The equations of Hancu (1971), Breuser et al. (1977), Sheppard & Miller (2006) and Sheppard & Melville (2014) have biases of zero for the condition 𝑣𝑣1/𝑣𝑣𝑐𝑐 < ~0.5. The assumption implies that local scour does not occur at velocities less than half the 𝑣𝑣𝑐𝑐 although literature exists that observes scour at such low velocities (Johnson, 1995). • Most bridge pier scour equations are a function of critical velocity but models such as

Breuser at al. (1977), Jain & Fisher (1979), Jain (1981) and Sheppard & Miller (2006) do not reference an appropriate method for the calculation thereof. The threshold of sediment movement is clearly an important parameter in scour calculations and yet literature neglects to address that different equations for critical velocity could yield different scour depth predictions.

Unlike the other models, Ali & Karim (2002) developed an equation for bridge pier scour from a numerical model for the junction flow field.
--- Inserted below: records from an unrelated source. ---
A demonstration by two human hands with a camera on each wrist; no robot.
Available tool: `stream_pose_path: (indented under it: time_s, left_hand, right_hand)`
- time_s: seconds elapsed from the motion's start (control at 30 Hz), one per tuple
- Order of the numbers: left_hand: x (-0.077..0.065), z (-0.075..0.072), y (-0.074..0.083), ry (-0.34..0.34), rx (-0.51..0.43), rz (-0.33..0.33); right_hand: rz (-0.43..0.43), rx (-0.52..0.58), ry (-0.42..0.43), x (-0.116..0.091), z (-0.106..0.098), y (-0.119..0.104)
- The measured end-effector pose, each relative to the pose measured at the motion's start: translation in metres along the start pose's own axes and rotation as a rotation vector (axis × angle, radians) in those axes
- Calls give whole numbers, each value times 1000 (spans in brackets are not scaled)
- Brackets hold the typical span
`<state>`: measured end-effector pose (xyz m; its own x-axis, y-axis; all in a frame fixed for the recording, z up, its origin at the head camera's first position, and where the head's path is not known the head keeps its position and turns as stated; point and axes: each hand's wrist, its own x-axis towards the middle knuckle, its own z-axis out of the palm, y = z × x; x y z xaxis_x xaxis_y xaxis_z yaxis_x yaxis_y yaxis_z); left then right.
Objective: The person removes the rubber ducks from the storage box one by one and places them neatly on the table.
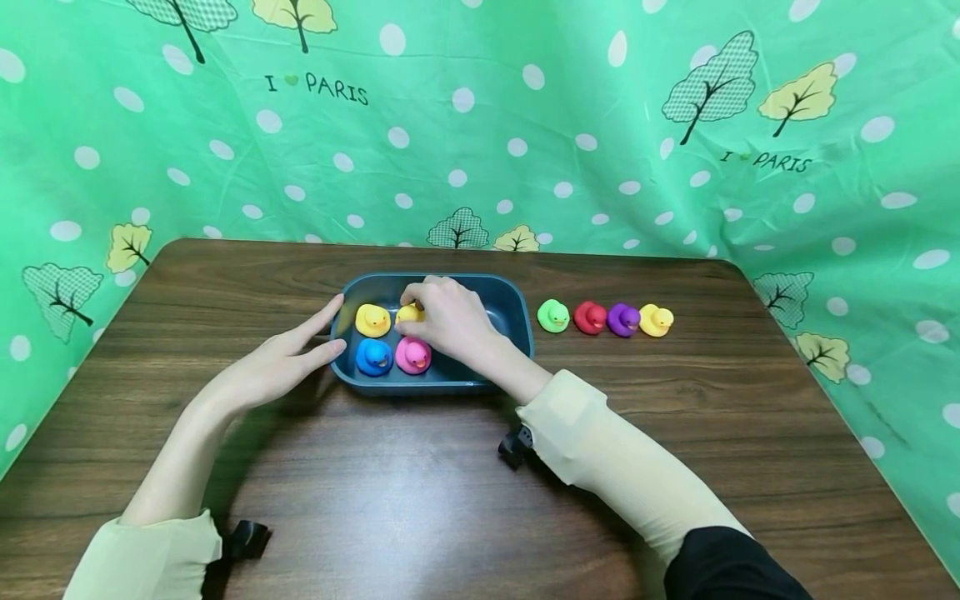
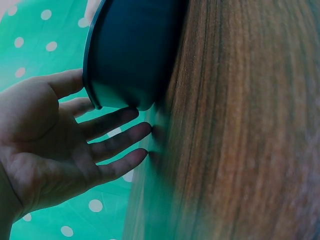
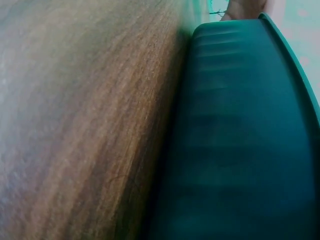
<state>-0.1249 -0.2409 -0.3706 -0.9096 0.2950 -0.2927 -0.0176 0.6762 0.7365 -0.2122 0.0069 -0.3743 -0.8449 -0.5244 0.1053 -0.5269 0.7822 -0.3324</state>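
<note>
A dark blue tray stands on the table, with a yellow duck, a blue duck and a pink duck in its left half. My right hand reaches in over the near rim and pinches another yellow duck between thumb and fingers, just behind the pink one; the hand hides part of it. My left hand has its fingers spread, thumb and fingertip at the tray's left end. In the left wrist view, the straight fingers reach to the tray wall.
Right of the tray, a green duck, a red duck, a purple duck and a yellow duck stand in a row on the wooden table. A green dotted curtain hangs behind.
</note>
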Motion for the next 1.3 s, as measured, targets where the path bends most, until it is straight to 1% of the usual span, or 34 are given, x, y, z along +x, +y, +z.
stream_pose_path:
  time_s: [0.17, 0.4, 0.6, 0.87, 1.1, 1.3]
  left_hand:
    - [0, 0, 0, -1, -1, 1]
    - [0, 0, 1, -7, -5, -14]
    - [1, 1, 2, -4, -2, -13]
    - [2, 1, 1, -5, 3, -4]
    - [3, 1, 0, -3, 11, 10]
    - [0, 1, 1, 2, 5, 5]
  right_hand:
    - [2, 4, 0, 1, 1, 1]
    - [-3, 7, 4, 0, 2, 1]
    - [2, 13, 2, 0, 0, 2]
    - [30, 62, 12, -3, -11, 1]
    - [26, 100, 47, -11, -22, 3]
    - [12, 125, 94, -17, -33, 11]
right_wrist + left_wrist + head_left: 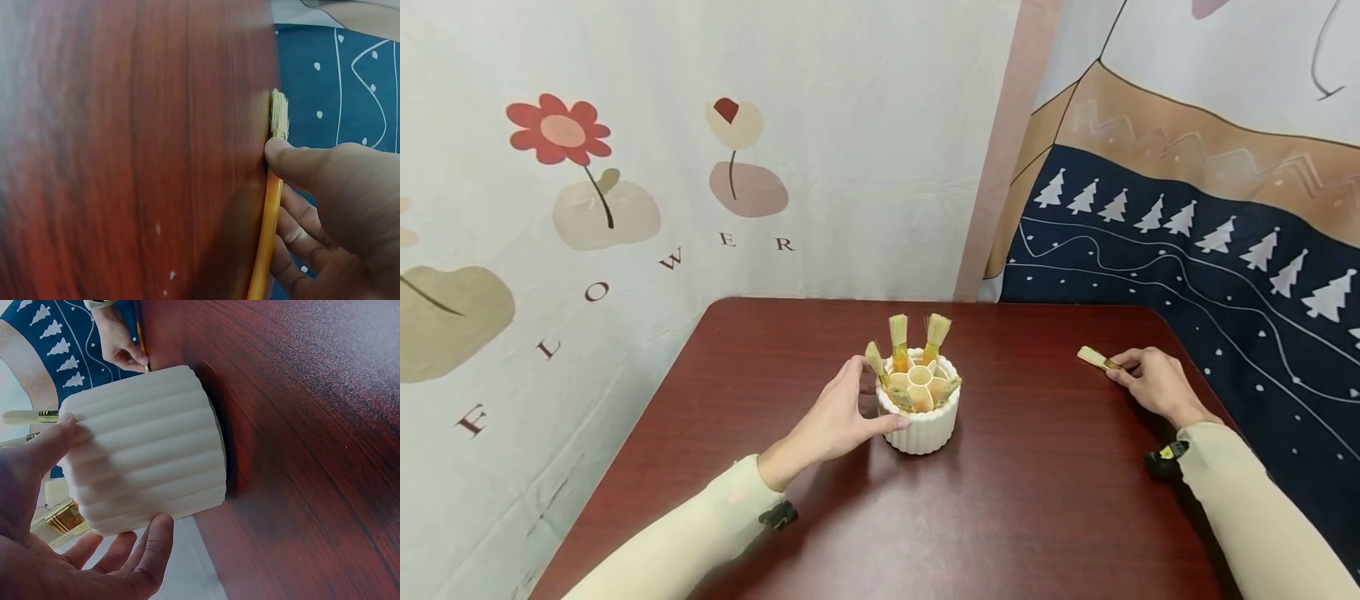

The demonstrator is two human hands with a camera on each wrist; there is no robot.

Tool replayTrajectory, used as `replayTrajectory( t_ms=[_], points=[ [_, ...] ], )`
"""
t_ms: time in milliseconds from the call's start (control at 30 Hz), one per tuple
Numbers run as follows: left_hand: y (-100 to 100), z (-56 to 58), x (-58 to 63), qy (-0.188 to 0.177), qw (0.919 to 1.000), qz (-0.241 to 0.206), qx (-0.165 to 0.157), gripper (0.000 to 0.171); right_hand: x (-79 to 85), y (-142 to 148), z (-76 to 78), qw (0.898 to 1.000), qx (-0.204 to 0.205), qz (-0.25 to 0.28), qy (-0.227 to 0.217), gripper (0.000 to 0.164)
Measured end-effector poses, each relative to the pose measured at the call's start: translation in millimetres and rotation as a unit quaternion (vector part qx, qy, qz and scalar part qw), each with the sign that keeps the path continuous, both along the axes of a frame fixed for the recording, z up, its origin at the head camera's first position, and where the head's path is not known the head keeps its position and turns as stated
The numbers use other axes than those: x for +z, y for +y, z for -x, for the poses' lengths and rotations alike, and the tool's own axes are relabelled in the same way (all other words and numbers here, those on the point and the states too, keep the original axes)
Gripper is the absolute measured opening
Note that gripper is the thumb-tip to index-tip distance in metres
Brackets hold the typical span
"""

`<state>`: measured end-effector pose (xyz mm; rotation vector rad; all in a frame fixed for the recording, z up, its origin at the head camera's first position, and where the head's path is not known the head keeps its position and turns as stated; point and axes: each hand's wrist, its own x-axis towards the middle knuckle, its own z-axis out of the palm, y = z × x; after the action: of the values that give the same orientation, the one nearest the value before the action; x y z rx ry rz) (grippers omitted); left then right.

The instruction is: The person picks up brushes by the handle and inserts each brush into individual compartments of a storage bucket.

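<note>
Near the middle of the table stands a white ribbed brush holder [922, 435] with petal-shaped compartments, and several paintbrushes [898, 337] stand in it, bristles up. My left hand [838, 417] grips the holder's left side, the thumb in front and the fingers round toward the back. In the left wrist view the holder's fluted wall [144, 450] fills the space between thumb and fingers. Over by the table's right side, my right hand [1157, 385] pinches another paintbrush [1093, 357]. Its orange handle [269, 219] lies along the tabletop in the right wrist view, beneath the hand.
The dark red wooden table [1015, 517] has rounded far corners. A white curtain with printed flowers [850, 125] hangs behind it. At the right, a navy cloth with white trees [1150, 250] comes close to the table's edge.
</note>
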<state>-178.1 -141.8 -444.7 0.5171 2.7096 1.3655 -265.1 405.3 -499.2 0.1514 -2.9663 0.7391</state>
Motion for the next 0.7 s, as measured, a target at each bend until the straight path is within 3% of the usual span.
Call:
replayTrajectory(
  t_ms=[233, 700],
  points=[
    [-2, 3.0, -0.6, 0.006, 0.9998, -0.015, -0.007, 0.077, 7.5, -12, -3.6, 1.0, 0.005, 0.008, 0.02, 0.025],
    [-4, 5.0, 1.8, -0.033, 0.9972, -0.062, -0.027, 0.081, 30.0, -60, -15.1, 0.996, 0.011, 0.045, 0.075, 0.031]
  ],
)
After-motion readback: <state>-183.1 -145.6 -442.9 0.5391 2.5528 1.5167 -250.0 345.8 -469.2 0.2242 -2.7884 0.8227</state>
Furthermore, Shen et al. (1969) is the only other equation that acknowledges the pier Reynolds number, a parameter which has been identified as significant in vortex formation by recent numerical models. The implication of this is that the empirical equations are developed by directly describing the effect of the parameters on the scour hole, without considering the vortices.
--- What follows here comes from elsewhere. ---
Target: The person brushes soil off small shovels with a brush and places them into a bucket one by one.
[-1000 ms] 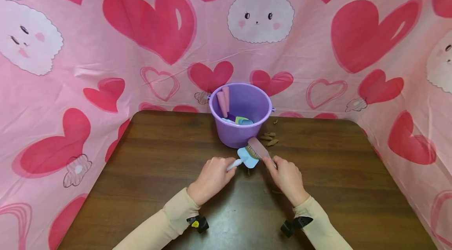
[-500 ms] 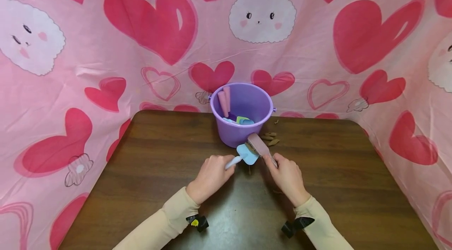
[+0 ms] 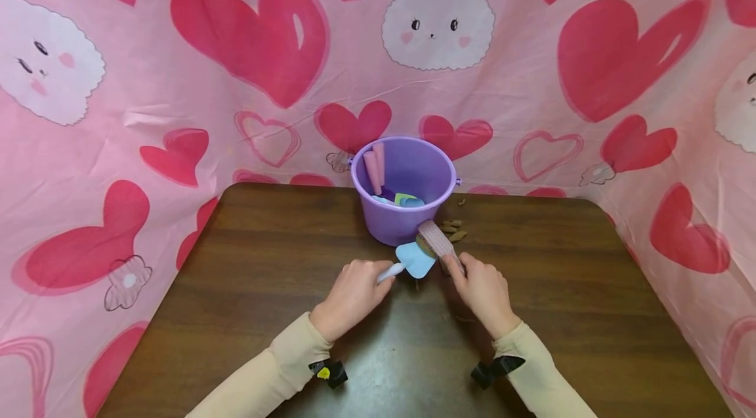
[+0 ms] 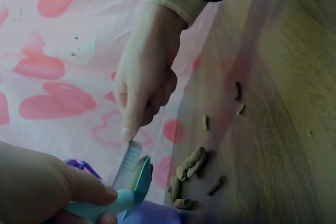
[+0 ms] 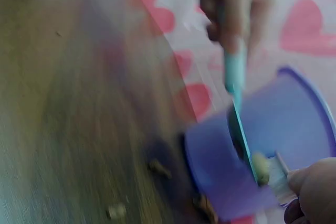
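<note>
My left hand (image 3: 354,296) grips the pale handle of a small light-blue toy shovel (image 3: 415,260), its blade held in front of the purple bucket (image 3: 388,224). In my right hand (image 3: 484,296) is a pinkish brush (image 3: 438,241), its handle pinched between thumb and fingers. The bristles face the blade and overlap its right edge in the head view. On the right wrist view, a small tan lump (image 5: 260,169) shows between the shovel and the brush. Several brown, curled pieces (image 4: 193,163) lie on the table beside the bucket.
Inside the bucket stand two pink handles (image 3: 373,170), with green and blue items (image 3: 407,201) at the bottom. More brown crumbs lie nearer the front of the wooden table (image 3: 283,273). A pink heart-patterned cloth (image 3: 354,77) surrounds the table's back and sides.
The brush has shifted slightly right across the shovel blade and turned, so more of its ribbed back shows. The shovel has moved only slightly; the bucket stands where it was.
</note>
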The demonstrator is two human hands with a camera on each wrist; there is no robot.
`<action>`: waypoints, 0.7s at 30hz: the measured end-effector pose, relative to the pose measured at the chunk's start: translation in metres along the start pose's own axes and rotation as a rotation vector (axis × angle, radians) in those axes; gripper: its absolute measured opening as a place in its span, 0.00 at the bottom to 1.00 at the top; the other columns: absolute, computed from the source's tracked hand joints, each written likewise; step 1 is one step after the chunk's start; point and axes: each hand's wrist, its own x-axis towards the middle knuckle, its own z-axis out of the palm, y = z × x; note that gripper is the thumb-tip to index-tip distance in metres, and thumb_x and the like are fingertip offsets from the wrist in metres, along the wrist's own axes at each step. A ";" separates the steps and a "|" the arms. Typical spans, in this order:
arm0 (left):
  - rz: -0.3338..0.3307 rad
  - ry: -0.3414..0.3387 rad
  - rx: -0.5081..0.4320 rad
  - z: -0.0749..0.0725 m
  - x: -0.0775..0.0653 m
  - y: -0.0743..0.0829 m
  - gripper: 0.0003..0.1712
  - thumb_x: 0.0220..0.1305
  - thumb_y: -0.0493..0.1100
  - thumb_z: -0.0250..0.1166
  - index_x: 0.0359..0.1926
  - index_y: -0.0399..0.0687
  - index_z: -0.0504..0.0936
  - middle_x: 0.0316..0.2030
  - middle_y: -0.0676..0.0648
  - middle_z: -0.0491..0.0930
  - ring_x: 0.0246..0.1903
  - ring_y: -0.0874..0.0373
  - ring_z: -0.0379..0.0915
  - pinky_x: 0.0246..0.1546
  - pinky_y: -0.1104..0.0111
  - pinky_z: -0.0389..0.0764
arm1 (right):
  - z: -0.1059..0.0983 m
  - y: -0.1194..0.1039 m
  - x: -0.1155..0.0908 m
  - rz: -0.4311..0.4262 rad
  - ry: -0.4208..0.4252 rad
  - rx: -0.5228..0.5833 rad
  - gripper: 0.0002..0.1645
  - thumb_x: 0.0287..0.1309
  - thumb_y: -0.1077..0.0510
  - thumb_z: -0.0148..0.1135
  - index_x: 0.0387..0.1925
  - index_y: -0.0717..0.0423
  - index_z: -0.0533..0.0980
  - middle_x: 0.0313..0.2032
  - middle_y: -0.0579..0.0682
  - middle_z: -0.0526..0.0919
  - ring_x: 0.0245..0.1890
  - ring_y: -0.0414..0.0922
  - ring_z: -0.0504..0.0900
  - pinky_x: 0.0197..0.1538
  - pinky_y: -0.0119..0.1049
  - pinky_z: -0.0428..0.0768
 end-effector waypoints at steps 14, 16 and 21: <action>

Five different HEC-18 models have been developed by FHWA manual revisions that modify the armouring factor for sediment, typically based on dimensionless excess velocity intensity. The form of the equation resulted from a series of studies by Shen et al. and Richardson & Davis (2001) that came to be known as the Colorado State University (CSU) equation.

The comparison of different empirical equations has been the topic of many studies. Johnson (1995) used field data to evaluate the accuracy of seven pier scour equations. Landers & Mueller (1996) analysed five selected equations with field data. Gaudio et al. (2010) tested six formulas by using synthetic and original field data. In more recent studies, Koen (2014) and Toth (2015) both evaluated ten different equations. The outcome of Toth’s comparative study is shown in Figure 2-26. The comparative studies are based on statistical analyses using, amongst others, percentage difference or percentage error, standard deviation, bias or rankings. One of the most comprehensive studies is that of the US Federal Highway Administration (FHWA) by Mueller & Wagner (2005) who compiled a database of scour at 79 bridges to evaluate 26 published pier scour equations. Sheppard et al. (2014) evaluated 23 equations for under-prediction using compiled laboratory and field databases and then combined the equations to produce the Sheppard & Melville Model. The most recent FHWA manual discards the HEC-18 approach for the Florida DOT (Arneson et al., 2012) based on the Sheppard & Melville Model.

Figure 2-26: Boxplot representing the distribution of scour depth prediction errors over a test set for different empirical equations (Toth, 2015)

Throughout the research, the following conclusions are recurring:

• Different formulas produce significantly different predictions from the field.

• Furthermore, they are in weak agreement with one another. The equations are not universal and only yield good results under conditions similar to those from which they were derived.

Most of the equations overestimate observed scour depths and may perform better in conservative designs. However, this may lead to uneconomical designs of unnecessarily expensive foundations or countermeasures.

• On the other hand, some of the formulas are not fit for pier design due to underpredictions, for example Froelich (1988). As a result, the Froelich Design equation came about, which adds the upstream flow depth to the predicted scour depth as a precautionary.

No single equation is conclusively superior. Ranking the performance of equations is difficult due to the tradeoff between accuracy and underpredictions.

• Nevertheless, the HEC-18 design equations are commonly favoured for results that most closely resemble the field and rarely underpredict, as illustrated in Figure 2-26. Interestingly, the Shen et al. (1969) model, which relies on the pier Reynolds number, also performed well.

• Further research and improved prediction models are recommended.